Ahsanullah University of Science and Technology
- Logo of Ahsanullah University of Science and Technology
- Other name: AUST
- Type: Private, research
- Established: 1995; 31 years ago
- Accreditation: Institution of Engineers, Bangladesh; Institute of Architects Bangladesh; Institution of Textile Engineers and Technologists; Washington Accord;
- Affiliations: University Grants Commission (UGC)
- Chancellor: President Hafiz Uddin Ahmad
- Vice-Chancellor: Professor Dr. Md.
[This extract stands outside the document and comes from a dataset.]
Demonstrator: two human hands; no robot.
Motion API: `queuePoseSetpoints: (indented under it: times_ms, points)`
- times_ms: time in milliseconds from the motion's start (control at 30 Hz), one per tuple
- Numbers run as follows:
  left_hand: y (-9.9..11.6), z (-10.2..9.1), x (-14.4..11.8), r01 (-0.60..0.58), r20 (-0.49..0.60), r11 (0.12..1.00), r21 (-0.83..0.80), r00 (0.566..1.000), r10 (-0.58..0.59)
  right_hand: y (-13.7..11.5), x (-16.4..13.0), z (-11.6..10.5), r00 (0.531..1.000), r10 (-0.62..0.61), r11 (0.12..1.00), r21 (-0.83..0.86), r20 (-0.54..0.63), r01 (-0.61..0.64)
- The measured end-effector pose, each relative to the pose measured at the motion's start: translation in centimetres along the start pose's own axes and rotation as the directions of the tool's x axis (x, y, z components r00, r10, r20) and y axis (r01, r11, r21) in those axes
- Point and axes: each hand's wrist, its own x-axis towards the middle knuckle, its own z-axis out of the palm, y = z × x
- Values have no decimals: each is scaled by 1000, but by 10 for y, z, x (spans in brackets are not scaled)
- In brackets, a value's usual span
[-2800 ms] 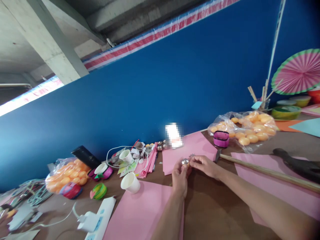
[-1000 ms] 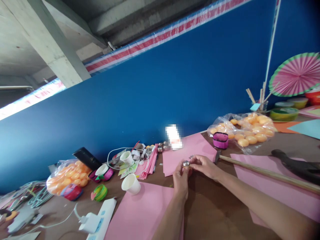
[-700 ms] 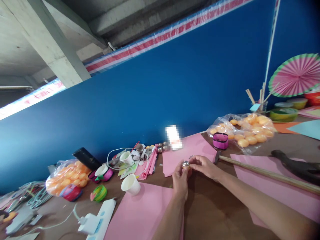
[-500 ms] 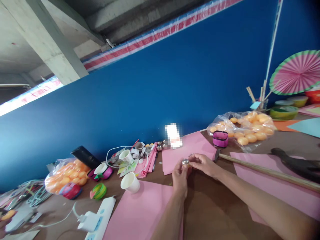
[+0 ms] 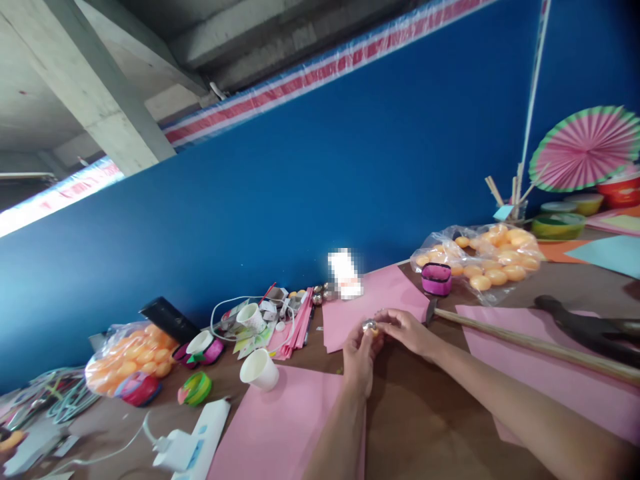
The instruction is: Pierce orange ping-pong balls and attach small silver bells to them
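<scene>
Head view: both hands meet over the brown table [image 5: 425,413], a little beyond its middle. The left hand [image 5: 358,353] pinches a small shiny metal ball [image 5: 369,325] at its fingertips; the right hand [image 5: 406,329] comes in from the right and closes its fingers on the ball's right side. So the ball sits between the two hands, touching both, just above the near edge of a pink sheet [image 5: 373,301]. Right of the hands lies a long wooden stick [image 5: 530,343]; to the left stands a white paper cup [image 5: 259,369].
</scene>
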Motion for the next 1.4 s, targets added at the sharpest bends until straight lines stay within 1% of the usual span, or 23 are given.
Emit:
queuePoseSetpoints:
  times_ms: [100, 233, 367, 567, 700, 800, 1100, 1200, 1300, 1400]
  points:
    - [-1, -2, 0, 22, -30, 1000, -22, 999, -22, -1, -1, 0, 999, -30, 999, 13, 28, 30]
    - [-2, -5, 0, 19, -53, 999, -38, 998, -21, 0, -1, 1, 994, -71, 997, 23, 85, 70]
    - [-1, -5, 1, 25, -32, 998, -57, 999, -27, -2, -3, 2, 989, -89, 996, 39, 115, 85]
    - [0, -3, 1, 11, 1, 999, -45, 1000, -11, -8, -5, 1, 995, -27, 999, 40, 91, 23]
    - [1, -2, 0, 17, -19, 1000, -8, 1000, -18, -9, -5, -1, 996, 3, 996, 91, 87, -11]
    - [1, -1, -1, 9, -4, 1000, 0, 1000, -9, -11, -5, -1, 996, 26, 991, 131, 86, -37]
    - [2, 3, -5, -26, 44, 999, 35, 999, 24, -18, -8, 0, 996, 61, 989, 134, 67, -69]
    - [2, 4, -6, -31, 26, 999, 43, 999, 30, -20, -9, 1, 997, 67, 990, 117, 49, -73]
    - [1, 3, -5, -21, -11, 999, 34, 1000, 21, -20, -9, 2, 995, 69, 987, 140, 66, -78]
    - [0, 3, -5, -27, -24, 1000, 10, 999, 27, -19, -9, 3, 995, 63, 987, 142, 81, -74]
Ashraful Hoque
- Faculty: 350 (2014)
- Administrative staff: 134 (2014)
- Students: 6,843 (2014)
- Undergraduates: 6,248 (2014)
- Postgraduates: 575 (2014)
- Location: 141 & 142, Love Road, Tejgaon, Dhaka, 1208, Bangladesh 23°45′49″N 90°24′25″E﻿ / ﻿23.76361°N 90.40694°E
- Campus: Urban, 1.5 acres (0.61 ha);
- Language: English
- Website: www.aust.edu

= Ahsanullah University of Science and Technology =

University in Dhaka, Bangladesh

Ahsanullah University of Science and Technology (আহ্ছানউল্লা বিজ্ঞান ও প্রযুক্তি বিশ্ববিদ্যালয়), commonly known as AUST, is a private science and technology university in Bangladesh. It was founded by the Dhaka Ahsania Mission in 1995.

Dhaka Ahsania Mission is a non-profit voluntary organization in Bangladesh. The mission was established in 1958 by Khan Bahadur Ahsanullah.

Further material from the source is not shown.